Este asunto era el dolor más profundo de su corazón. Que su propio hijo lo expusiera de manera tan directa dejó al emperador sin aliento de la rabia, al borde de desmayarse de nuevo. Yang An, que se había quedado atónito por un instante, se apresuró a avanzar.
—¡Su Majestad, Su Majestad, por favor calme su ira! ¡Alguien, traiga las píldoras de Su Majestad, rápido!
—¡Entendido!
Los sirvientes entraron en pánico. Qin Shenshen no los detuvo; incluso se levantó y se hizo a un lado, observando fríamente cómo se apresuraban a darle medicina y agua al emperador.
—Su Majestad, por favor tranquilícese. ¡No debe volver a enfurecerse, Su Majestad!
Al ver que el emperador recuperaba el aliento, Yang An le palmeó suavemente el pecho para tranquilizarlo. No le importaba si el emperador vivía o moría, pero incluso si iba a morir, tenía que ser por mano del joven amo. Con el joven amo ya luchando camino a la ciudad imperial, no permitiría que el emperador muriera ahora, pasara lo que pasara.
—Juff… juff…
El emperador jadeaba, con los ojos en blanco y una expresión de extremo dolor. La voz helada de Qin Shenshen volvió a resonar.
—Padre, el ejército de Xia está a menos de doscientas li de aquí. Si no quieres que la ciudad caiga directamente en manos de Qin Yunlie, deberías entregar el mando del Batallón Dragón-Tigre, de la guardia imperial y de los guardias del palacio. Tu hijo ciertamente los utilizará bien para bloquear al ejército de Xia.
—Tú…
Los ojos del emperador se abrieron con ferocidad, clavándose en él. Pero, por alguna razón, pronto desvió la mirada, apartó a Yang An y, con una mano temblorosa, sacó un talismán de tigre negro de un compartimento oculto bajo la almohada y lo arrojó.
—Este es el talismán de tigre del Batallón Dragón-Tigre. También puede movilizar a la guardia imperial. Qin Shenshen, recuerda esto: no importa cuánto luchemos padre e hijo entre nosotros, Qin Yunlie es nuestro enemigo común. Una vez que atraviese la ciudad, ni tú ni yo tendremos un buen final.
En ese momento, estaba completamente lúcido. Por muy reacio que fuera, tenía que entregar el talismán de tigre. Para que Qin Yunlie hubiera estado oculto bajo su nariz durante tanto tiempo, claramente era un hombre despiadado incluso consigo mismo. Si alguien podía ser tan cruel consigo mismo, ¿cuánto más con sus enemigos? Pasara lo que pasara, no podía caer en manos de Qin Yunlie. Incluso si eso significaba que luego sería mordido de vuelta y moriría a manos de su propio hijo.

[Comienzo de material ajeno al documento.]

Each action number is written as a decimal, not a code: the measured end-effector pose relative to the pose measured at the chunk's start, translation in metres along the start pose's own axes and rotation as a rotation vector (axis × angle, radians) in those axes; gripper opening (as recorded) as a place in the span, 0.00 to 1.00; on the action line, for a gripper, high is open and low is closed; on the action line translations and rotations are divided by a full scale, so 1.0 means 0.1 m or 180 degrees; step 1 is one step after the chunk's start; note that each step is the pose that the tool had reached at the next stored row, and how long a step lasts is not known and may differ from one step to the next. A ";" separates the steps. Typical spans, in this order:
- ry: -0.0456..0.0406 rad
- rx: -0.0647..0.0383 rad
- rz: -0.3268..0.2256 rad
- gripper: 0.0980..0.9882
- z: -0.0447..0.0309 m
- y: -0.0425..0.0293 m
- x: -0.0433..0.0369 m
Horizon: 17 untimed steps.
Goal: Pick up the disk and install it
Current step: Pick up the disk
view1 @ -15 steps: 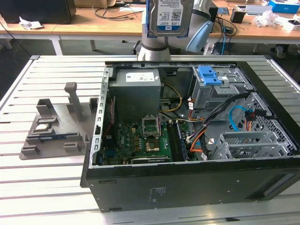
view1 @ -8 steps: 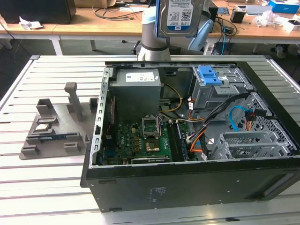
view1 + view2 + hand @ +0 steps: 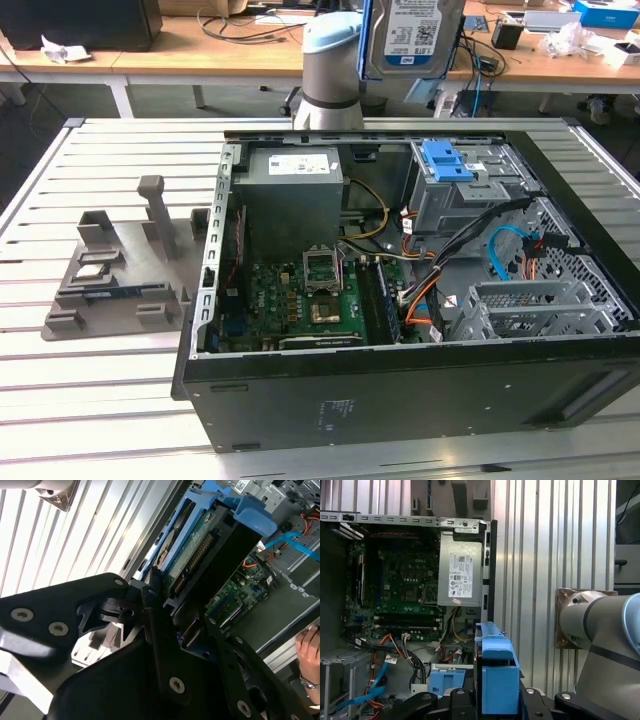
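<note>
Clamping the disk [image 3: 415, 32], tool [image 3: 180, 607] hovers (slatted table [image 3: 110, 390] below).
</note>
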State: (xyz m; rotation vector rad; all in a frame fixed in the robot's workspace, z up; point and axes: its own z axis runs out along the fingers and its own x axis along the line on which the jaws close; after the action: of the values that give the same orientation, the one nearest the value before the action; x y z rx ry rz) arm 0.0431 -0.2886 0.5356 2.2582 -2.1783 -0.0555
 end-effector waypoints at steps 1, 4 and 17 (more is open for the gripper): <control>0.0000 0.0000 0.0000 0.30 -0.002 -0.054 0.002; 0.0000 0.0000 0.0000 0.30 -0.005 -0.191 0.006; 0.0000 0.0000 0.0000 0.30 -0.016 -0.589 0.018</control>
State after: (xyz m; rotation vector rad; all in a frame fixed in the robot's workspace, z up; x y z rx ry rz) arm 0.1020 -0.2883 0.5356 2.2581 -2.1783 -0.0554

—Je, padre… oh, padre, si hubieras entregado esto antes, ¿cómo podría el Gran Qin haber llegado a este punto?
Qin Shenshen sopesó el talismán de tigre en su mano, dejó escapar una risa fría y se marchó con grandes zancadas.
—Ahem…
—¡Su Majestad!
Detrás de él, el emperador tosió y escupió una bocanada de sangre. Pero Qin Shenshen ni siquiera miró atrás. Que padre e hijo hubieran llegado a tal estado era, verdaderamente, algo sin precedentes.